YOUR ASSIGNMENT:
Scan the material for the string "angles" and copy out every line in which it occurs.

━━━━━━━━━━━━━━━━━━━━━━━━━━━━━━

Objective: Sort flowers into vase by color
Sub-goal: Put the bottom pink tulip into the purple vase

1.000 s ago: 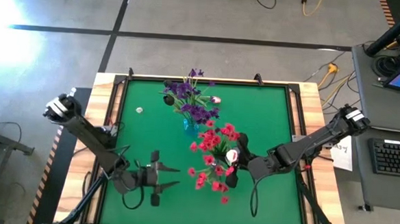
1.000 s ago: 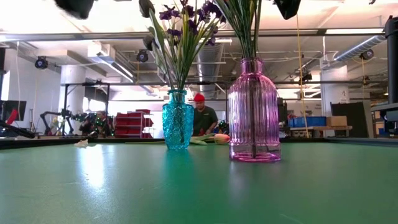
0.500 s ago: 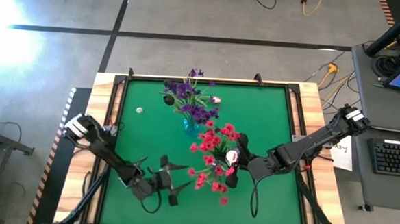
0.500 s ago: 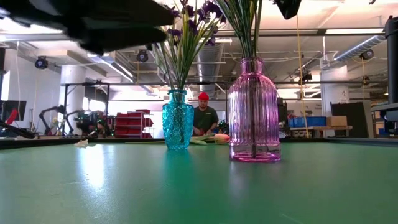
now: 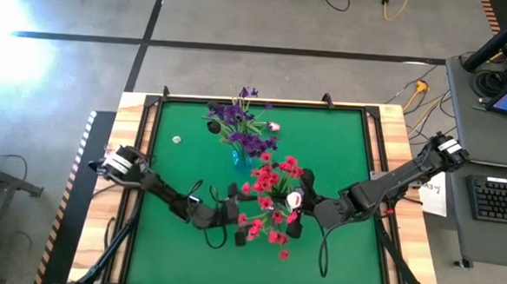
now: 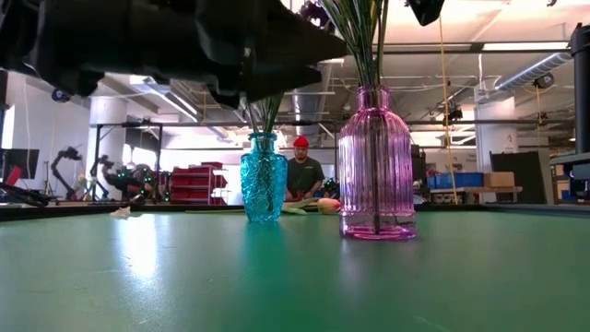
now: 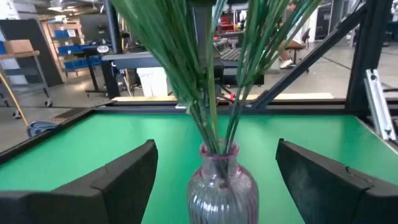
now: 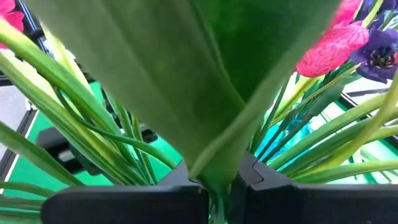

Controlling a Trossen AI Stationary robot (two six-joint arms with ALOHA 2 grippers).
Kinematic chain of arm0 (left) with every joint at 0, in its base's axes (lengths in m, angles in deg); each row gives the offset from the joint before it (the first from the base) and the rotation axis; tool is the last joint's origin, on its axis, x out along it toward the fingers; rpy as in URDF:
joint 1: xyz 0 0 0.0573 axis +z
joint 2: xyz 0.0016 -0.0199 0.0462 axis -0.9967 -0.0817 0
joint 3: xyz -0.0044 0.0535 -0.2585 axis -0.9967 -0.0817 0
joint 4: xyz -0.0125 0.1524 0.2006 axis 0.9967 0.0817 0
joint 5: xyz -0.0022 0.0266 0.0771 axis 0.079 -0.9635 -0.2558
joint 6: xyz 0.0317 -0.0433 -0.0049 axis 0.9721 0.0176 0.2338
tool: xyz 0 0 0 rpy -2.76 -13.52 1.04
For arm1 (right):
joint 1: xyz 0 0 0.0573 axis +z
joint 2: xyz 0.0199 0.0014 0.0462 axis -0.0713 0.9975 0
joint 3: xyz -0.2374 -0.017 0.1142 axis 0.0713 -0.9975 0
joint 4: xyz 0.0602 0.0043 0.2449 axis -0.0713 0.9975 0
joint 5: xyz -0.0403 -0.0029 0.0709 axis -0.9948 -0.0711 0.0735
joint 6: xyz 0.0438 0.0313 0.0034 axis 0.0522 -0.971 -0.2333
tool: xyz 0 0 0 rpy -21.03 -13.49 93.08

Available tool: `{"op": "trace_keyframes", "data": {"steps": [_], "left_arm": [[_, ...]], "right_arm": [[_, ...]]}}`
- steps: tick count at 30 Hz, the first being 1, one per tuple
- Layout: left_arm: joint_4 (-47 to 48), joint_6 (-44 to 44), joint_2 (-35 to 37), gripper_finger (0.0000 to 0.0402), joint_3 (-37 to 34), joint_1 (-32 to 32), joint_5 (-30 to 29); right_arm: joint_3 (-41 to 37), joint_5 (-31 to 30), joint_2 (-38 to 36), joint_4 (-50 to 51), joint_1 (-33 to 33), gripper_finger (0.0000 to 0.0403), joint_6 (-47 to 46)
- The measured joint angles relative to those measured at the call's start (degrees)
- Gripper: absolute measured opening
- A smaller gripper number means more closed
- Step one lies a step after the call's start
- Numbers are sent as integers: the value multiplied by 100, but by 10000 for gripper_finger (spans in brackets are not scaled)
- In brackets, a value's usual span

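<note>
The pink ribbed vase (image 6: 375,166) stands near the table's middle and holds red flowers (image 5: 270,204). Behind it, the teal vase (image 6: 264,177) holds purple flowers (image 5: 240,124). My left gripper (image 5: 242,218) is open and reaches in from the left. In its wrist view its fingers (image 7: 124,180) stand on either side of the vase neck (image 7: 217,158), clear of it. My right gripper (image 5: 302,207) is shut on a white-pink tulip (image 5: 294,198) beside the red bunch. Another tulip (image 5: 273,126) lies on the table near the far edge. My right gripper pinches the tulip's green stem and the foot of its broad leaf (image 8: 214,177) between its two fingers (image 8: 124,205). It comes from the table's right, high above the table. The bud sits just beyond the fingertips. The red flowers hide the stem's lower end.
A small white object (image 5: 176,140) lies on the green mat (image 5: 340,147) toward the far left. The mat's right and near parts are bare. Wooden rails (image 5: 391,132) edge the table. A person (image 6: 300,175) stands in the room behind.
My left arm has swung from the near-left part of the table toward the right, and its open gripper has come up to the pink vase. The right gripper and the tulip have kept still.
</note>
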Motion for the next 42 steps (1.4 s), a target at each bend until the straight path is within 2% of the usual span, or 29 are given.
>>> {"op": "trace_keyframes", "data": {"steps": [8,12,16,19,24,27,38,42], "left_arm": [[-24,206,-71,315,100,33,371],[131,-217,-62,327,165,-14,134],[222,-410,-112,341,185,-9,296],[234,-612,-212,356,305,-16,186],[279,-314,-413,383,702,-42,228],[667,-193,-524,397,910,-29,-78],[315,-324,-1106,394,865,104,-344],[121,-537,-1427,394,929,190,-54]], "right_arm": [[0,2,-2,144,0,12,-11],[0,155,-2,153,0,12,-47],[0,176,-2,94,0,12,-48],[0,176,-2,103,0,12,7],[0,151,-2,101,-2,12,254],[0,136,-2,107,-2,12,283],[0,128,-2,49,-2,12,235],[0,128,-2,-15,-2,12,173]]}}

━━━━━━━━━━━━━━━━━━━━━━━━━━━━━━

ANSWER:
Kinematic chain of arm0 (left) with every joint at 0, in its base's axes (lengths in m, angles in deg); each row gives the offset from the joint before it (the first from the base) and the rotation axis; tool is the last joint's origin, on its axis, x out along it toward the fingers; rpy as in URDF:
- The measured joint angles relative to those measured at the call's start (degrees)

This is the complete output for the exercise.